Dependencies
Dependencies are the versions of different packages/modules that your code depends on, for example the version of Python you are using, and any libraries you have to import, like matplotlib
, scipy
, tensorflow
etc.
Dependencies are an important thing to keep track of when building scientific code. How many different external libraries does your code depend on? What versions of these libraries does it need? How do you install and update these different libraries?
Browse through this quick presentation to learn more.
Package management for Python
In Python, there are lots of different ways to install and manage packages and dependencies. These different tools generally involve using virtual environments in order to keep the dependencies for different projects separate and tidy. Some package installation and management tools include:
You can read more about Python package management tool recommendations here. The package management tool you use will vary depending on whether you want to build your code into a package itself, or are relying primarily on external libraries. Some of these package managers include entire workflows for building and publishing Python packages, while others focus on organising pre-existing packages.
Package management for other coding languages
Note that I do not have as extensive experience managing projects, dependencies and packages in the following languages so please proceed with caution.
Package management in R
conda for R: you can install conda via Miniforge as linked above, and then install R packages through this following these instructions for R with conda.
renv: the reproducible environment package for R has some very nice introductory documentation.
Package management in Julia
Pkg: Pkg is Julia’s built-in package manager.
Dependencies: step-by-step for existing projects (Python)
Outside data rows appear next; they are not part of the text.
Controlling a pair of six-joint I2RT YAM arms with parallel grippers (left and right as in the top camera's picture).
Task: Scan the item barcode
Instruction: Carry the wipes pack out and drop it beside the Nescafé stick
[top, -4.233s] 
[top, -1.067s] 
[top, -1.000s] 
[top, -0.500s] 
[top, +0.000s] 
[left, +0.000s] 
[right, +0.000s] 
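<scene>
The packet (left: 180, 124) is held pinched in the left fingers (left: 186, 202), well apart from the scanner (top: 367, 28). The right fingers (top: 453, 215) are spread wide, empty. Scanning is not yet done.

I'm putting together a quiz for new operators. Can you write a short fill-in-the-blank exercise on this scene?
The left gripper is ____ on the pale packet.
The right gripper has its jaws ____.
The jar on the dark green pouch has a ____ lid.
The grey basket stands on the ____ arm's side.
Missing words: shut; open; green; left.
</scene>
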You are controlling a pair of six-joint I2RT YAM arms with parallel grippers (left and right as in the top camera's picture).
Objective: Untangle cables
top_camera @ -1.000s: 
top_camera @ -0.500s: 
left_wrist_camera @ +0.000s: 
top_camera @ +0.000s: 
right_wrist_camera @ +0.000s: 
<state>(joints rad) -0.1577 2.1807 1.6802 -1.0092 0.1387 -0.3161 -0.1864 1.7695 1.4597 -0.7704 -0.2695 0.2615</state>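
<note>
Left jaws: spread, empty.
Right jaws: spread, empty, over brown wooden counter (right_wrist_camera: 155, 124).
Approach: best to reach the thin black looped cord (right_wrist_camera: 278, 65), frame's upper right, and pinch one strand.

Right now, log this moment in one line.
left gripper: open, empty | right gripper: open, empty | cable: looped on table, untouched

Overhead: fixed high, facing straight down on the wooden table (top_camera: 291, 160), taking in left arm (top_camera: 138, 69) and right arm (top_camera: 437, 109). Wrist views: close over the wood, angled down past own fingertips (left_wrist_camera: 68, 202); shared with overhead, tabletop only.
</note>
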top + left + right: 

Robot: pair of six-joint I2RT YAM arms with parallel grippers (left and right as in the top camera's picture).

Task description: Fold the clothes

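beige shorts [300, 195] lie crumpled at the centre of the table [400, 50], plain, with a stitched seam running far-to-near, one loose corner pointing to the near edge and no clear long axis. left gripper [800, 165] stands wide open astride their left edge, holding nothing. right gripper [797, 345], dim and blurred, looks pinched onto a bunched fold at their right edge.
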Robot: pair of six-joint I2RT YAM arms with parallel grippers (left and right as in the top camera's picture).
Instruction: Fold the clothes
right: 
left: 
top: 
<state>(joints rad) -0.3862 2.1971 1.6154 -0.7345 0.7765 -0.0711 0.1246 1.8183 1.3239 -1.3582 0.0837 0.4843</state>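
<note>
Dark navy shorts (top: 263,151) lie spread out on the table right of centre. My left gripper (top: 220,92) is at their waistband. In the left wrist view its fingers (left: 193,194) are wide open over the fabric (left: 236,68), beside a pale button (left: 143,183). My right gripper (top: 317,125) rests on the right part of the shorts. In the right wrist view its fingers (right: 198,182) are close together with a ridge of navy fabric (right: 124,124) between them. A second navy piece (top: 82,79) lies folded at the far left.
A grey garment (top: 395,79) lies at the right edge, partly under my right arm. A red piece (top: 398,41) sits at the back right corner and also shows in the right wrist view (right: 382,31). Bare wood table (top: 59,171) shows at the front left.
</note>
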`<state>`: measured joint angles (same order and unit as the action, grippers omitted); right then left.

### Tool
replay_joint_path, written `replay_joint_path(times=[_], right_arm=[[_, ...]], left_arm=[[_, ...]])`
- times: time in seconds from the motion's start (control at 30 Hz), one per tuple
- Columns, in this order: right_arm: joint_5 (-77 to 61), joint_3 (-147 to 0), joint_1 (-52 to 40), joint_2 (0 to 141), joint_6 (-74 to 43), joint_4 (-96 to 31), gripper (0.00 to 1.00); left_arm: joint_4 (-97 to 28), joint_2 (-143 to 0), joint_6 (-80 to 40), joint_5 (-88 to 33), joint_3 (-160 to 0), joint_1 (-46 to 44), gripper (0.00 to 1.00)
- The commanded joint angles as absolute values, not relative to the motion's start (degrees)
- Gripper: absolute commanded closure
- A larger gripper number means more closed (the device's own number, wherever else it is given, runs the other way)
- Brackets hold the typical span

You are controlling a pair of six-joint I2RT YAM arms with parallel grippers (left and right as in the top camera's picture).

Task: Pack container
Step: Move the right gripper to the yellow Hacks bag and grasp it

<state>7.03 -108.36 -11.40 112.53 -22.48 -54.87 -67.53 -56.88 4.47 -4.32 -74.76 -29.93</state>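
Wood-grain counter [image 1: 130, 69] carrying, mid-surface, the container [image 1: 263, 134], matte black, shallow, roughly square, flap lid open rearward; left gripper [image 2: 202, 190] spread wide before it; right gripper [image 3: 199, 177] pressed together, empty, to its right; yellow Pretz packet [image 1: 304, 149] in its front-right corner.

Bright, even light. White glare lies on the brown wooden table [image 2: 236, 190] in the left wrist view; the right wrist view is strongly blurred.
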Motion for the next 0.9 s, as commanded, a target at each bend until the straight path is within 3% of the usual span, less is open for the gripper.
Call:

Ok, so we’ve looked at the basic behind-the-scenes of what dependency management is, and some of the different options available. But how do you retroactively apply dependency management to an existing messy code project?. While we can’t record things that we’ve done in the past, we can start from now.
Step 0: Pick your package manager
While I’ve mentioned a whole host of options for Python package managers above, I’m going to work through some basic instructions for just three options: conda
(installed via miniforge
), pixi
, and uv
.
If you have never before used a package management system, or work in science, conda
might be the best choice for you. See this conda blogpost (Murphy Quinlan 2024) for useful links to installation guides, and an in-depth use guide.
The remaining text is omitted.